Verifying the expression Level of eight Prognostic lncRNAs in vitro
We performed RT-qPCR to validate the expression Level of eight Prognostic lncRNAs using BEAS-2B and LUAD cells, including A549 and H1975 (Figure 12). three lncRNAs (LINC02390, AC021016.1, AC123595.1) exhibited significant downregulation in both LUAD cells. Given that the high expression of lncRNAs could represent a better survival (Figure 3D), they might function as tumor suppressor factors. TwolncRNAs (LINC00941, LINC00707) were upregulated in both LUAD cells. Similarly, and thus the high expression of the four lncRNAs could be representative of worse survival, suggesting that they may serve as risk factors.

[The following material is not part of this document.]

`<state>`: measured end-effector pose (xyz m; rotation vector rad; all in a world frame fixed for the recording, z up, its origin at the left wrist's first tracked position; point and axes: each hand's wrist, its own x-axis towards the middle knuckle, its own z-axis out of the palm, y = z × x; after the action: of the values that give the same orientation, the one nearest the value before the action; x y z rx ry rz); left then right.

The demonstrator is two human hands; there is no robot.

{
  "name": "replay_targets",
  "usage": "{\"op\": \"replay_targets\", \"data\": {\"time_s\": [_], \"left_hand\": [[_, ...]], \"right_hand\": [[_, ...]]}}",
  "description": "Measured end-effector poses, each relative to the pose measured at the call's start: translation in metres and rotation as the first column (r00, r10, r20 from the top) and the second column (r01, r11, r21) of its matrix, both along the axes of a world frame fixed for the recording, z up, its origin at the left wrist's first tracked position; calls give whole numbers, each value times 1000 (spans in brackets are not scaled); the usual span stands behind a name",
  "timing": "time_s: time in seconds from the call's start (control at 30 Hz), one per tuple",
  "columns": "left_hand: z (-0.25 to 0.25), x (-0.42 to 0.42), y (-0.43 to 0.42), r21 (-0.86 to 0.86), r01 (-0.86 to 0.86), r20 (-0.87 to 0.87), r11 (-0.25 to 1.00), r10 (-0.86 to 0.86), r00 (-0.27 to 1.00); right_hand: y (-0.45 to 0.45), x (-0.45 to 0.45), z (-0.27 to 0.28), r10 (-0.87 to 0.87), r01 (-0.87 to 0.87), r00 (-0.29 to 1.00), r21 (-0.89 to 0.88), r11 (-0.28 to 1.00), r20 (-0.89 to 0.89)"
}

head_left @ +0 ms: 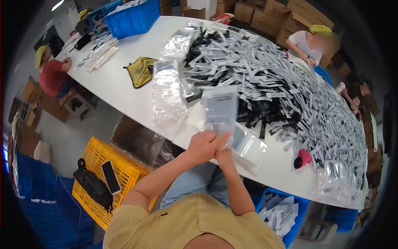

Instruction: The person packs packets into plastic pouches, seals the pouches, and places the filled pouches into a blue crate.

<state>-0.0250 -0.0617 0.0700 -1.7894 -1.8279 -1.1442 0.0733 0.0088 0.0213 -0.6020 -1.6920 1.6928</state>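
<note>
Clear pouch (pixel 220 108), lower end behind fingers (pixel 222 139)

The single view is from a camera worn on the person's head, facing forward and steeply down, its wide, curved picture darkening at the edges. The wearer's shirt (pixel 186 218) fills six o'clock, very near the lens. The fingers (pixel 220 140) lie somewhat farther off, just from centre toward five o'clock. The tabletop (pixel 132 49) stretches from eleven o'clock round to four, and cartons (pixel 263 23) stand far off at one o'clock.
</note>
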Motion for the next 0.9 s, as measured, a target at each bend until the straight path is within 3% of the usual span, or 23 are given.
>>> {"op": "replay_targets", "data": {"time_s": [0.03,0.07,0.13,0.17,0.2,0.3,0.37,0.4,0.5,0.53,0.6,0.77,0.9], "left_hand": [[-4,0,1,-3,6,-26,1000,-6,1000],[-5,-7,3,-23,-36,55,999,37,998],[-2,-20,4,-92,-115,219,989,133,967],[-1,-19,3,-101,-111,197,989,130,972],[6,-15,1,-109,-109,175,988,127,976],[2,-2,-1,-139,-33,45,990,40,998],[5,1,-7,-258,-47,-25,965,42,999],[8,-3,-6,-228,-79,30,971,88,996],[11,-5,-5,-178,-12,32,984,18,999],[14,3,-6,-236,12,-18,972,-17,1000],[11,15,-4,-206,-2,-46,979,-8,999],[7,4,-2,-277,-33,-9,960,31,999],[17,7,-5,-341,64,115,938,-26,993]], "right_hand": [[-5,-1,15,30,-22,997,-99,995,75],[-8,-1,26,67,-38,988,-201,979,142],[-15,2,30,77,-64,986,-91,994,148],[-20,4,29,84,-79,984,-41,996,155],[-15,-1,23,-78,51,994,318,947,73],[10,-8,-13,-165,173,985,459,871,-57],[10,4,-2,1,-15,993,123,992,115],[7,8,6,107,-96,979,-69,993,172],[4,6,25,60,-60,998,-215,975,-3],[10,2,17,-19,19,1000,-23,1000,0],[15,-5,4,-176,181,983,353,918,-44],[14,-12,9,-150,156,988,253,955,-44],[17,-16,7,-175,195,980,262,945,-96]]}}
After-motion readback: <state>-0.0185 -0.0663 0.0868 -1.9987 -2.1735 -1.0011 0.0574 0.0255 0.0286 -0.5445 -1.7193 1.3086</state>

Interestingly, AL132656.2 was downregulated in A549 cells while upregulated in H1975 cells, so a deeper understanding of the specific mechanism is required. In addition, we also verified the differences in the expression of these eight critical lncRNAs in LUAD samples and standard tissue samples based on the TCGA database. The expression patterns of the remaining three lncRNAs were reversed. Except for LINC02390, the other lncRNA expression patterns were consistent with our risk model's respective coef coefficients of lncRNAs.